Gery Shalon, Ziv Orenstein and Joshua Samuel Aaron are charged with hacks, cyberattacks, unlawful gambling schemes, securities market manipulating, illicit payment processing and running an illegal bitcoin exchange.

The indictment published by the US Attorney’s Office for the Southern District of New York and signed by Preet Bharara, famous for prosecuting Charlie Shrem and Ross Ulbricht, charges three defendants with twenty-three different crimes including the famous hacking of JPMorgan Chase in 2014. The latter involved stealing personal data of 83 million customers of the largest US bank.

Gery Shalon and Ziv Orenstein, Israeli citizens, were arrested in Israel in July 2015, simultaneously with Yuri Lebedev and Anthony R. Murgio, apprehended in Florida – a story which has been covered by CoinFox in detail. Joshua Samuel Aaron, their alleged accomplice, a US citizen, remains fugitive.
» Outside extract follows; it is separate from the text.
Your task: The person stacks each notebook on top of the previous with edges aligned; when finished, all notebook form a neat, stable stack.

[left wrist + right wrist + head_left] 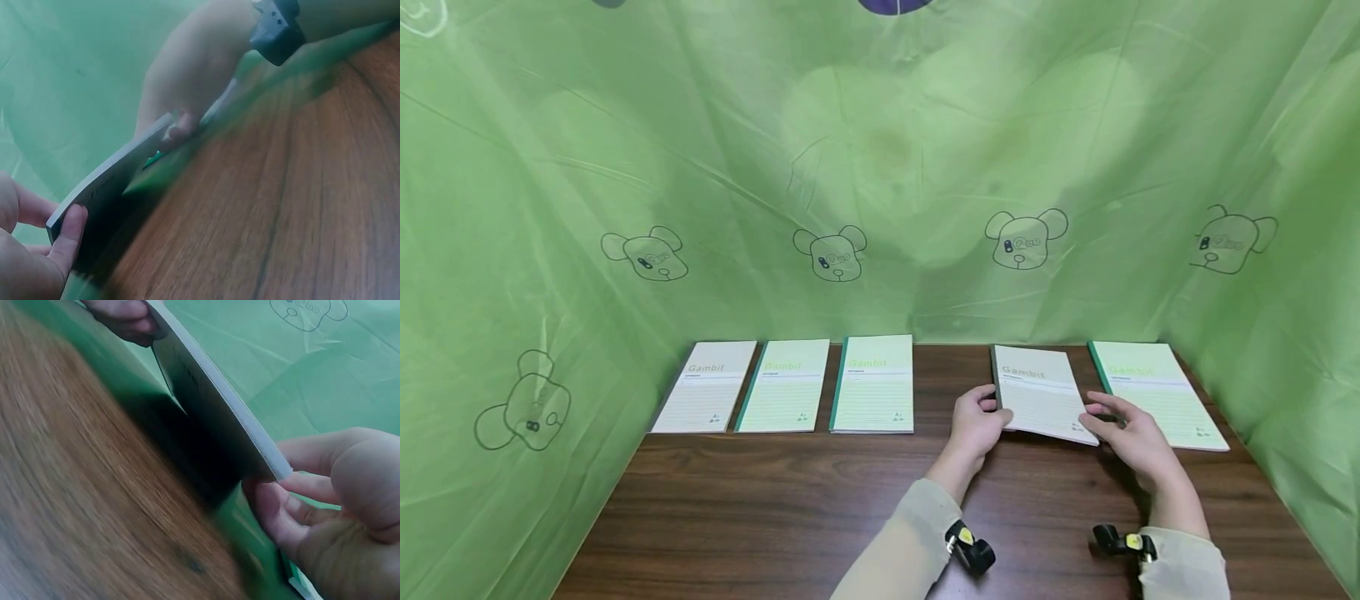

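Left hand (977, 423) and right hand (1133, 437), grips closed, pinch the raised near corners of one notebook (1041, 388) far on the desk (760, 517), right of centre; positioning seems the step, likely wanting even lowering next.

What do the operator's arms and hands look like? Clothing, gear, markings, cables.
Left hand and right hand: bare, no gloves. Left sleeve and right sleeve: long, pale beige, plain where visible. Each wrist carries a small, chunky black device, left device and right device, both with a yellow mark in the head view. No cables visible.
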`<state>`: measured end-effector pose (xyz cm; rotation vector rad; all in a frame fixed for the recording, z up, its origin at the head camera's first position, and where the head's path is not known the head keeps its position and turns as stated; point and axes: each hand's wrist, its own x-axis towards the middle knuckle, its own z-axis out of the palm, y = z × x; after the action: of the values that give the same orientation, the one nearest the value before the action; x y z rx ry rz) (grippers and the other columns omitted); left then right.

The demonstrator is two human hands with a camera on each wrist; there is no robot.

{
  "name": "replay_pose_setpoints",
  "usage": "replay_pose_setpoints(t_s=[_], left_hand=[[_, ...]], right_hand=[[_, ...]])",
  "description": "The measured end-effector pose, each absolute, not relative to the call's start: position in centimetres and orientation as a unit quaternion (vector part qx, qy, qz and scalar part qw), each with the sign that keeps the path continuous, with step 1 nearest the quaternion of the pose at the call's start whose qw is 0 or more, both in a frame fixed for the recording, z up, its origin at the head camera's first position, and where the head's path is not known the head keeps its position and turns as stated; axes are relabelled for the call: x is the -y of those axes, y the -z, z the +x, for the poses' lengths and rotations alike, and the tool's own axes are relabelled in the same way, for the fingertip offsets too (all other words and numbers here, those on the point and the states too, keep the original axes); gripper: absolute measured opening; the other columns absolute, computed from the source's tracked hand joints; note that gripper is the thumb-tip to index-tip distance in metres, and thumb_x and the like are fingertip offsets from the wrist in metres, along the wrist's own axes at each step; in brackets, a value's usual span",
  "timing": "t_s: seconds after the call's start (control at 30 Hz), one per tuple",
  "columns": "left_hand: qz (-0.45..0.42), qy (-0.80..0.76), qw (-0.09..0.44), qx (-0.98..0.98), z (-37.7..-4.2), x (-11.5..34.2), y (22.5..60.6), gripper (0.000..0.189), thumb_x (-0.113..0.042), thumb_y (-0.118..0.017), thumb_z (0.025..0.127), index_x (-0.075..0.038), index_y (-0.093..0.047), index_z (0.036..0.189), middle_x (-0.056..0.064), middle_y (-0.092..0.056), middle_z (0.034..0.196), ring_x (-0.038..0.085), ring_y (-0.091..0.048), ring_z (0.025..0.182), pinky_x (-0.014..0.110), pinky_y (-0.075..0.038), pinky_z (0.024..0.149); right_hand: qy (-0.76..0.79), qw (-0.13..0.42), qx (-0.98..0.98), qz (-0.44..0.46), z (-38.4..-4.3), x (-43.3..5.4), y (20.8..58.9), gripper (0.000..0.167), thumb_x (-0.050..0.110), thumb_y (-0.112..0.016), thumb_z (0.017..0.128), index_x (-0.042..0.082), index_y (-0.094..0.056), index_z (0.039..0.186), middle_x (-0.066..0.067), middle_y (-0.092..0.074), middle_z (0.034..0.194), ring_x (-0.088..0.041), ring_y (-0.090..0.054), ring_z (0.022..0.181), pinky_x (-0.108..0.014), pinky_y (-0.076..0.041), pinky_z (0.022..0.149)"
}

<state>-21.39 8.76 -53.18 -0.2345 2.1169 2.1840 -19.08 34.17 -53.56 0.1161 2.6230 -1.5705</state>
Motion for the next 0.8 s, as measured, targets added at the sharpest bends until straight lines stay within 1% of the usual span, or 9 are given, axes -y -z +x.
replay_pose_setpoints(t_s=[0.1,0.17,0.27,0.37,0.4,0.43,0.53,0.63,0.8], left_hand=[[-0.084,-0.716,0.045,-0.692,-21.5,-8.3,53.2,0.056,0.010,-0.075,0.082,0.002,-0.071,0.137,0.009,-0.068,0.105,0.016,-0.063,0.090,0.026,-0.054,0.077],[-0.084,-0.712,0.045,-0.696,-21.5,-8.0,53.3,0.055,0.010,-0.076,0.082,0.001,-0.071,0.136,0.010,-0.069,0.105,0.015,-0.062,0.089,0.026,-0.054,0.078],[-0.081,-0.706,0.042,-0.703,-21.3,-7.8,53.5,0.054,0.010,-0.077,0.082,0.001,-0.071,0.135,0.011,-0.070,0.104,0.014,-0.062,0.087,0.026,-0.054,0.078],[-0.076,-0.699,0.041,-0.710,-21.2,-7.7,53.6,0.054,0.010,-0.078,0.082,0.001,-0.071,0.135,0.009,-0.070,0.102,0.013,-0.061,0.087,0.026,-0.054,0.077],[-0.075,-0.698,0.041,-0.711,-21.2,-7.7,53.7,0.053,0.010,-0.078,0.082,0.000,-0.071,0.135,0.008,-0.070,0.101,0.012,-0.060,0.085,0.026,-0.053,0.076],[-0.074,-0.704,0.045,-0.705,-21.2,-7.7,53.7,0.054,0.011,-0.077,0.083,0.001,-0.071,0.135,0.009,-0.070,0.101,0.013,-0.061,0.084,0.027,-0.056,0.075],[-0.071,-0.720,0.054,-0.688,-21.2,-7.7,53.9,0.054,0.013,-0.073,0.083,0.001,-0.070,0.136,0.010,-0.069,0.101,0.014,-0.063,0.075,0.032,-0.063,0.068],[-0.061,-0.737,0.063,-0.671,-21.3,-7.5,54.0,0.056,0.016,-0.069,0.083,0.003,-0.069,0.137,0.012,-0.068,0.103,0.017,-0.064,0.066,0.037,-0.065,0.063],[-0.035,-0.725,0.064,-0.685,-21.2,-6.8,53.8,0.057,0.017,-0.069,0.085,0.003,-0.067,0.140,0.011,-0.068,0.105,0.015,-0.063,0.064,0.038,-0.065,0.063]], right_hand=[[0.551,0.066,-0.831,0.044,-19.3,-33.9,53.9,0.075,0.032,-0.070,0.109,-0.009,-0.038,0.163,-0.032,-0.052,0.152,0.007,-0.057,0.101,-0.021,-0.056,0.080],[0.570,0.076,-0.817,0.045,-19.4,-33.7,54.2,0.075,0.030,-0.070,0.109,-0.012,-0.037,0.163,-0.029,-0.058,0.146,0.006,-0.059,0.101,-0.021,-0.056,0.080],[0.601,0.086,-0.794,0.041,-19.4,-33.5,54.4,0.075,0.026,-0.071,0.109,-0.012,-0.035,0.162,-0.009,-0.071,0.128,0.001,-0.062,0.096,-0.025,-0.058,0.074],[0.620,0.089,-0.779,0.035,-19.3,-33.4,54.5,0.075,0.022,-0.072,0.108,-0.012,-0.034,0.163,0.009,-0.074,0.110,-0.002,-0.063,0.092,-0.025,-0.057,0.071],[0.624,0.088,-0.775,0.034,-19.3,-33.4,54.5,0.075,0.021,-0.072,0.108,-0.012,-0.034,0.163,0.011,-0.074,0.107,-0.002,-0.063,0.091,-0.024,-0.057,0.070],[0.627,0.088,-0.774,0.034,-19.3,-33.5,54.5,0.075,0.021,-0.072,0.108,-0.012,-0.034,0.163,0.011,-0.075,0.107,-0.002,-0.063,0.090,-0.024,-0.056,0.069],[0.631,0.086,-0.770,0.037,-19.2,-33.4,54.6,0.075,0.019,-0.073,0.107,-0.011,-0.034,0.163,0.011,-0.075,0.104,-0.003,-0.062,0.087,-0.023,-0.056,0.067],[0.634,0.083,-0.768,0.039,-19.2,-33.4,54.6,0.075,0.017,-0.074,0.106,-0.011,-0.034,0.163,0.011,-0.074,0.102,-0.003,-0.062,0.084,-0.023,-0.055,0.066],[0.631,0.083,-0.771,0.033,-19.3,-33.1,54.5,0.075,0.016,-0.074,0.106,-0.010,-0.034,0.164,0.009,-0.074,0.105,-0.005,-0.061,0.080,-0.024,-0.055,0.066]])
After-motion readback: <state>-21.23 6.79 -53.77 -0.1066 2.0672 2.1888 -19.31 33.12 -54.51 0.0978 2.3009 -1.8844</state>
They are charged with laundering hundreds of millions of dollars with the help of a powerful cybercrime network, which organised hacks and cyberattacks, operated illegal online pharmacies and casinos and sold fake and malicious anti-virus software.

“Through their criminal schemes, between in or about 2007 and in or about July 2015, Gery Shalon and his co-conspirators earned hundreds of millions of dollars in illicit proceeds, of which Shalon concealed at least $100 million in Swiss and other bank accounts,” according to the document.
“Gery Shalon, Joshua Aaron, and Ziv Orenstein, the defendants, and their co-conspirators operated their criminal schemes, and laundered their vast criminal proceeds, through at least 75 shell companies and bank and brokerage accounts around the world.  The defendants controlled these companies and accounts using aliases, and by fraudulently using approximately 200 purported identification documents, including over 30 false passports that purported to be issued by the United States and at least 16 other countries.”

Coin.mx, an unlicensed bitcoin exchange owned by Shalon and allegedly used to launder bitcoins paid as ransom to the Cryptowall hackers, seems to be a link in the criminal chain.